What you have to do → What you produce should be every line from the data that includes "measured".

Data below →
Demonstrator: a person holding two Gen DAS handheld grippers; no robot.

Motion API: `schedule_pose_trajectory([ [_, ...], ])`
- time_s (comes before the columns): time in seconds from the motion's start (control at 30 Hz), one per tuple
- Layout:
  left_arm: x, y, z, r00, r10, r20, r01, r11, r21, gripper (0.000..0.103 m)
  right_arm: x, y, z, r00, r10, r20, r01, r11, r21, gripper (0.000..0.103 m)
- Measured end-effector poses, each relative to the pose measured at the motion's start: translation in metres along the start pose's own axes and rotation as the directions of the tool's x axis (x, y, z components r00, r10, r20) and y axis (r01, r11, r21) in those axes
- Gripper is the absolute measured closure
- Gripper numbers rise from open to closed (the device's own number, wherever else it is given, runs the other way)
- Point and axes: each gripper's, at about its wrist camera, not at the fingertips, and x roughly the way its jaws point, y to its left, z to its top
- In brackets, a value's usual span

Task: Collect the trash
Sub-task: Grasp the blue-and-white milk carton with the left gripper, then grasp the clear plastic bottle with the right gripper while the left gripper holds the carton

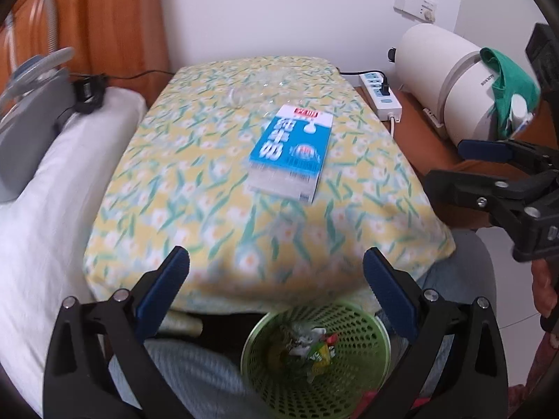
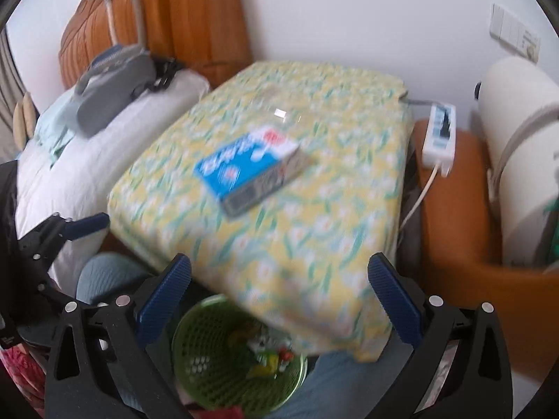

Your solution →
- Measured end-effector poses, each relative to the pose measured at the motion's start: translation in metres along the start pose's own axes and rotation as the directions of the tool's x axis (x, y, z components r00, r10, r20) and y axis (r01, r11, r21) in those axes
- Gripper is the absolute measured closure

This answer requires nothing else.